Professor da FAU-USP, ex-vereador e ex-secretário de Cultura da cidade de São Paulo na gestão Fernando Haddad, o arquiteto Nabil Bonduki externa visão muito parecida. “Das profissões ditas criativas, a arquitetura é aquela mais vinculada à produção concreta. Tem esse charme da criatividade, mexe com arte, com as ciências humanas, mas também com as ciências exatas”, diz. “É multidisciplinar, e talvez tenha essa mensagem de ser uma atividade leve, especialmente para quem tem o dia a dia massacrante, como os CEOs.”
ENTUSIASMO
Pretti, da Cargill, é verdadeiro entusiasta da arquitetura. Tem uma lista de profissionais que admira que vai de Oscar Niemeyer ao baiano David Bastos, que “lê bem a natureza e as necessidades do cliente”; e de Isay Weinfeld (“fora de série”) a Paulo Lisboa, passando pelo decorador Dado Castello Branco. Para ele, as competências próprias da arquitetura seriam “perfeito” contraponto à vida executiva. “Ao procurar entender os movimentos, a dinâmica e as tendências da sociedade, o arquiteto leva seu trabalho muito próximo ao [campo] da arte. Como CEO preciso focar mais na entrega dos resultados. Na arquitetura, há o lado mais humano e a realização de escutar o cliente dizer que [tal projeto] era exatamente aquilo que ele queria.” Musa divide seus ídolos da arquitetura em dois grupos. Há os “à frente do tempo”, como o catalão Antoni Gaudí e o americano Frank Lloyd Wright, e os brasileiros inovadores como Gui Mattos, Marcos Tomanik e os sócios Paulo e Bernardo Jacobsen, pai e filho que uniram forças num mesmo escritório.
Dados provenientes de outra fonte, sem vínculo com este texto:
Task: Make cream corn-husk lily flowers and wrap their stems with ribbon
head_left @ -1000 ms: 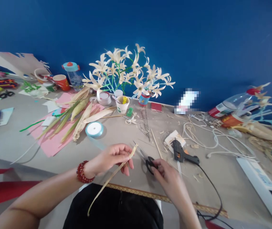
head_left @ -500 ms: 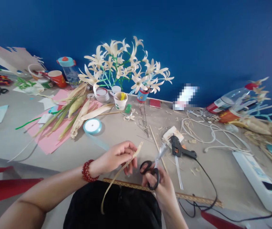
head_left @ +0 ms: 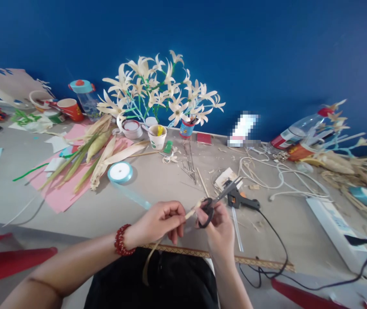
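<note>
Between the thumb and fingers of my left hand (head_left: pixel 162 219) is a narrow strip of dried corn husk (head_left: pixel 190 213), its long tail hanging toward my lap. My right hand (head_left: pixel 219 231) has black-handled scissors (head_left: pixel 219 197) hooked on its fingers, with the blades pointing away to the upper right. My right thumb and fingers are close to the strip's upper end and seem to touch it. Just beyond the scissors lies a black glue gun (head_left: pixel 246 201) with a clear glue stick (head_left: pixel 237 229) behind it.
Husk flowers (head_left: pixel 154 86) stand at the back by a paper cup (head_left: pixel 157 139). Left of my hands are a blue ribbon roll (head_left: pixel 120 171) and corn husks (head_left: pixel 98 148) on pink paper (head_left: pixel 56 197). A white cable (head_left: pixel 275 184) and a power strip (head_left: pixel 331 234) lie right.
My hands have come closer together, and my right hand has brought its fingers up to the strip's end. The scissors have swung to point further right. The view has shifted slightly.
</note>
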The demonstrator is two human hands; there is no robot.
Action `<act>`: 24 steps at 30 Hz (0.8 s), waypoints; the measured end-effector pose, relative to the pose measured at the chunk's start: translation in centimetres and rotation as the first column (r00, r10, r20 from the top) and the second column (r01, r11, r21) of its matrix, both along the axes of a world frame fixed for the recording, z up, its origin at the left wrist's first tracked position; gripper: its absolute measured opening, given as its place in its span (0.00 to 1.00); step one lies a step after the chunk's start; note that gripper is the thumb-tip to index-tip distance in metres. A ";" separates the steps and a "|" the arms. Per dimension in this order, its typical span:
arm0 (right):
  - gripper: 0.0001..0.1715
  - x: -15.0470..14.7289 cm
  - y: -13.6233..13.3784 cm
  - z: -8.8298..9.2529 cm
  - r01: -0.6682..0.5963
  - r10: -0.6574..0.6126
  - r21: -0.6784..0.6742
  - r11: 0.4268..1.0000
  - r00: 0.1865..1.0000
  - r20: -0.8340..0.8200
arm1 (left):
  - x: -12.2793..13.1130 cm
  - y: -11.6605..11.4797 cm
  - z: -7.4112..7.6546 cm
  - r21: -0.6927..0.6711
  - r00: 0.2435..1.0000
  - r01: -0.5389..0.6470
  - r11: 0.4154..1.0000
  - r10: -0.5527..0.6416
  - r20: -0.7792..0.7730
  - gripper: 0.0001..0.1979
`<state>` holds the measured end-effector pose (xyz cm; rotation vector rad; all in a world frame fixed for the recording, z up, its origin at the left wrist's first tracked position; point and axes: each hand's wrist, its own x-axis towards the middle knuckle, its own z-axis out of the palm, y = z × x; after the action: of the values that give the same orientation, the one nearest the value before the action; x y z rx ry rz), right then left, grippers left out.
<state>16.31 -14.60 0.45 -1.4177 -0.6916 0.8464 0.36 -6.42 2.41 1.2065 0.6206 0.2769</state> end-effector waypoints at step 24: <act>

Para o ex-fundador da Yellow, a assinatura do bom arquiteto é a “integração da obra ao ambiente e o uso racional de recursos”. Trata-se de bula distante de uma certa arquitetura monumentalista que vigeu no modernismo com Niemeyer e se mantém em voga com Ruy Ohtake e Santiago Calatrava, nomes facilmente lembrados quando se pensa na profissão. A arquitetura é, afinal, um balaio em que cabe gente de perfis muito diferentes. Com efeito, há nas faculdades de arquitetura uma quantidade variadíssima de cadeiras, como geometria descritiva, cálculo e cinema. Não deve ser por acaso que muitos estudantes que passaram pela mais famosa faculdade de arquitetura do Brasil, a FAU-USP, tenham virado fotógrafos, cineastas, artistas plásticos, jornalistas e até mesmo compositores do primeiríssimo time da MPB – ainda que, para isso, Chico Buarque tivesse de abandonar seu curso pela metade.